Убийства в Чумном дворе - Джон Диксон Карр
Шрифт:
Интервал:
Закладка:
– …Послушайте, вот что мы сделаем, Блейк. Мы возьмем такси и поедем прямо туда. Если мы позвоним по телефону и скажем, что приедем, он будет клясться, что занят, а? И вернется к чтению своих чертовых бульварных романов. Ну как? Может, поедем?
Искушение было слишком велико.
– Немедленно, – сказал я.
Шел сильный дождь. Наше такси заскользило вниз, к Пэлл-Мэлл, и пять минут спустя мы свернули налево с солидной, с длинными рядами окон, величественной Би-Бритиш-стрит на маленький, похожий на лесной проезд, соединяющий Уайтхолл с набережной.
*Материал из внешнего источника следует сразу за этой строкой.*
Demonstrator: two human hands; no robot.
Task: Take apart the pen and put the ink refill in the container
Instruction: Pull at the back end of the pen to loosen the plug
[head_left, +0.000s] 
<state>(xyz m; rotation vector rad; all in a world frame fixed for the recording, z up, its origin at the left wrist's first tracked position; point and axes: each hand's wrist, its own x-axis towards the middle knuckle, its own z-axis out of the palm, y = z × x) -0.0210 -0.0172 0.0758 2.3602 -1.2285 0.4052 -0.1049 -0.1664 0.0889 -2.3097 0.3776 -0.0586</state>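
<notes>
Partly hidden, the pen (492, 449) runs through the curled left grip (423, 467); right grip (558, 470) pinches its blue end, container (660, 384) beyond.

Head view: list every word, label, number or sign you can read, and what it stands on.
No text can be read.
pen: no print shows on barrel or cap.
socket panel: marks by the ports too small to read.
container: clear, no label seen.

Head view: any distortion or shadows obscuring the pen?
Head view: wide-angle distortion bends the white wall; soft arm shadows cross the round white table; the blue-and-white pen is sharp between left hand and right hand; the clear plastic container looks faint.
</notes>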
Военное министерство, похоже, съежилось, как и мокрые сады за ним. Вдали от суеты, у входа, рядом с садовой оградой, есть маленькая боковая дверь, о которой вам не положено знать.
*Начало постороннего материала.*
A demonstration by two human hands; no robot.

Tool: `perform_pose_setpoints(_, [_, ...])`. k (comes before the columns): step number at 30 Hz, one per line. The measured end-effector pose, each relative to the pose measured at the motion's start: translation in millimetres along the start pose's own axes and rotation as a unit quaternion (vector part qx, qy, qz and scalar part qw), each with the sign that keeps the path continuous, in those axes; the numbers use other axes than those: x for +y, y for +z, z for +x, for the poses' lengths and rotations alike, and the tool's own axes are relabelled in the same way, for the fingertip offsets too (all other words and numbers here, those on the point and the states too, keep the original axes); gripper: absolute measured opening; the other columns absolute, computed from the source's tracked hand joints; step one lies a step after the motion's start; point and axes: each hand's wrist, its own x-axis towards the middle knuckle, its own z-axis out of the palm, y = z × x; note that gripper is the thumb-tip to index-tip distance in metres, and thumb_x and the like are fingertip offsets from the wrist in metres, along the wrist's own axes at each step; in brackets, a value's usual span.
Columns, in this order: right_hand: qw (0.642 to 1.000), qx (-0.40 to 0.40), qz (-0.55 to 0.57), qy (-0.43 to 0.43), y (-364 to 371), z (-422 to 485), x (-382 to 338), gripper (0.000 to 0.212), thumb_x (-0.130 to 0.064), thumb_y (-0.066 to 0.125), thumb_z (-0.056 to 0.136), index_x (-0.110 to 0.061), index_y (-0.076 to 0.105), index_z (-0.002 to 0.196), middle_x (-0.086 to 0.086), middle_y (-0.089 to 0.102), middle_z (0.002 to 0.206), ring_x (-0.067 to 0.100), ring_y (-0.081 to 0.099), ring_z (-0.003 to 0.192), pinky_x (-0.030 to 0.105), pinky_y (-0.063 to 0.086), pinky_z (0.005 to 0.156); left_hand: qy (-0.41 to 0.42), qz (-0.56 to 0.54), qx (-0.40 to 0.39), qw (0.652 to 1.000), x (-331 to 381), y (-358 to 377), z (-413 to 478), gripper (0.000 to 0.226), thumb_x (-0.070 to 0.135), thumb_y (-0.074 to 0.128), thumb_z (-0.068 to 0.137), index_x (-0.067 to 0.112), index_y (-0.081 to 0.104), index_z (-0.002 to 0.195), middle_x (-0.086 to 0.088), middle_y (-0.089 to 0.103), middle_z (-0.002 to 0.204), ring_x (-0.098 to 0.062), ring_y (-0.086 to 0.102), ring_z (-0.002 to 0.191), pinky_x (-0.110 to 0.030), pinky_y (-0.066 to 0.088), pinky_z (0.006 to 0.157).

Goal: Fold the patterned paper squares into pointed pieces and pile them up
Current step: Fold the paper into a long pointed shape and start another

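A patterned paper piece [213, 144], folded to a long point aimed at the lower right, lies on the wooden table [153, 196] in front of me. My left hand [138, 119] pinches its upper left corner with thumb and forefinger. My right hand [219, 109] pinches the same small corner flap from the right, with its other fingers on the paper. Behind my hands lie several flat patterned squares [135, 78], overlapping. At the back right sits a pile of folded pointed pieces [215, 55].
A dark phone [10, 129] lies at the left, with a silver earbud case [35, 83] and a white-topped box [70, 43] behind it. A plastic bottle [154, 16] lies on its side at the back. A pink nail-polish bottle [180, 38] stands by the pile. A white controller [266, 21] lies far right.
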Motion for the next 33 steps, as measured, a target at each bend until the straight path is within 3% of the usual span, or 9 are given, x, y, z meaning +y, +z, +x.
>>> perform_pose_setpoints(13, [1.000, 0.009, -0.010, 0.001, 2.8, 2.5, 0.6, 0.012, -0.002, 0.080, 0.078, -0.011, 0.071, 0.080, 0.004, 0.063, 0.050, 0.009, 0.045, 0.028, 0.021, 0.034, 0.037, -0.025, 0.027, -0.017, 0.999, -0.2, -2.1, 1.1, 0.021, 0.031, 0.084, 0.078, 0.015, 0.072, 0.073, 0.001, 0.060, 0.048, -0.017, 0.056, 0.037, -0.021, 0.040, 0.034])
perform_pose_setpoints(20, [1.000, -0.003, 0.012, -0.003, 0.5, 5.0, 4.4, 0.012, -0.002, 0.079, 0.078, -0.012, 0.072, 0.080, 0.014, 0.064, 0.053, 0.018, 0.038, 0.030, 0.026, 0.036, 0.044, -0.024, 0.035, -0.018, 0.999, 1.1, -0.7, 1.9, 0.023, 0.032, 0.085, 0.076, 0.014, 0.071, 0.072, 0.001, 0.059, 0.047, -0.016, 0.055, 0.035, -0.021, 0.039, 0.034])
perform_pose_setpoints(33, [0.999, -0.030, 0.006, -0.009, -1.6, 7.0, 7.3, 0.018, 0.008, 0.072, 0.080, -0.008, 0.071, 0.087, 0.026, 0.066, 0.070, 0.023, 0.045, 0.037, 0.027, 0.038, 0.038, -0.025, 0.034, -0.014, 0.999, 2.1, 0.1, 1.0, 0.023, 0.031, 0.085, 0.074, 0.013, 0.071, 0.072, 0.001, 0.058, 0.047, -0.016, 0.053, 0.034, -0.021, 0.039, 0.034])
Внутри я мог бы с завязанными глазами пройти через маленькую темную прихожую и подняться на два лестничных пролета мимо дверей, за которыми были ярко освещенные помещения, полные машинисток и картотечных шкафов. В этом древнем каменном убежище, в залах которого пахло сыростью и потухшими сигаретами, все было на удивление современно. (Это, кстати, часть старого дворца Уайтхолл.) Ничего не изменилось. На стене все еще висел облупленный военный плакат двенадцатилетней давности. Прошлое вернулось, вызвав шок, люди постарели, но время остановилось – юные сопляки, насвистывая, взбираются по этим ступенькам, зажав под мышкой офицерскую трость, а снаружи, на набережной, шарманка по-прежнему наигрывает мелодию, в такт которой все еще стучат наши каблуки. Тот раздавленный окурок сигареты на лестнице могли бы запросто выбросить Джонни Айртон или капитан Банки Нэпп, если бы один из них не умер от лихорадки в Месопотамии, а от другого не избавилась бы давным-давно расстрельная команда в шлемах-котелках под Мецем. До той поры я никогда не осознавал, как мне чертовски повезло…
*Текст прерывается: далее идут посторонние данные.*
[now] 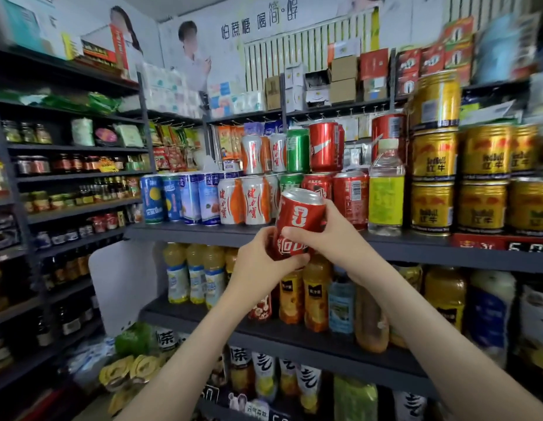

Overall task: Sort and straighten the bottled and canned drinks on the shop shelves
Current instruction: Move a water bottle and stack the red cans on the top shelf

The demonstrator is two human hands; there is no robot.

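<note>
Both my hands hold one red cola can [299, 218], tilted a little, in front of the upper drinks shelf [203, 233]. My left hand [261, 262] grips its lower part from below, fingers curled round the base. My right hand [328, 235] grips its right side, thumb across the front. Behind the can, red cola cans [325, 147], a green can [297, 150] and white-and-orange cans [255, 202] stand stacked two high. Blue cans [173, 197] stand to their left.
A clear bottle with a yellow label [385, 189] and stacked gold cans [433, 205] fill the shelf's right side. Juice and tea bottles [197, 275] line the shelf below. Jars and sauces fill the dark shelving [75, 208] on the left; boxes sit on top.
</note>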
На четвертом пролете нужно было преодолеть барьер в лице старого Карстерса. Старший сержант, высунувшись из своей каморки и пыхнув запрещенной трубкой, выглядел точно так же, как прежде. Мы вежливо его приветствовали, хотя было странно, что нам снова отдают честь. Я бойко заявил ему, что у меня назначена встреча с Г. М. – что, как он знал, было неправдой, – и положился на старые времена. Не скрывая сомнения, он сказал:
– Мне это неизвестно, сэр. Осмелюсь предположить, что все в порядке. Хотя там только что появился какой-то тип. – Его воспаленный взгляд выразил презрение. – Тип, живущий неподалеку отсюда, – сказал он. Из Скотленд-Ярда. Ага!
Мы с Физертоном переглянулись. Поблагодарив Карстерса, мы поспешили вверх по последнему и самому темному лестничному пролету. Мы застали этого типа на лестничной площадке – он как раз поднимал руку, чтобы постучать в дверь Г. М.
– Как тебе не стыдно, Мастерс, – заметил я. – Что скажет помощник комиссара?
Мастерс поначалу рассердился, а затем выразил удивление. К нему снова вернулась его прежняя флегматичная безмятежность, и он мог чувствовать себя своим в кирпичных стенах Уайтхолла. Любое упоминание о его неслыханном поведении прошлой ночью, вероятно, поразило бы его так же сильно, как меня поразила мысль об этом.
– А! Так это ты? – сказал он. – Хм. И майор Физертон, как я вижу. Что ж, все в порядке. У меня есть разрешение помощника комиссара. Теперь…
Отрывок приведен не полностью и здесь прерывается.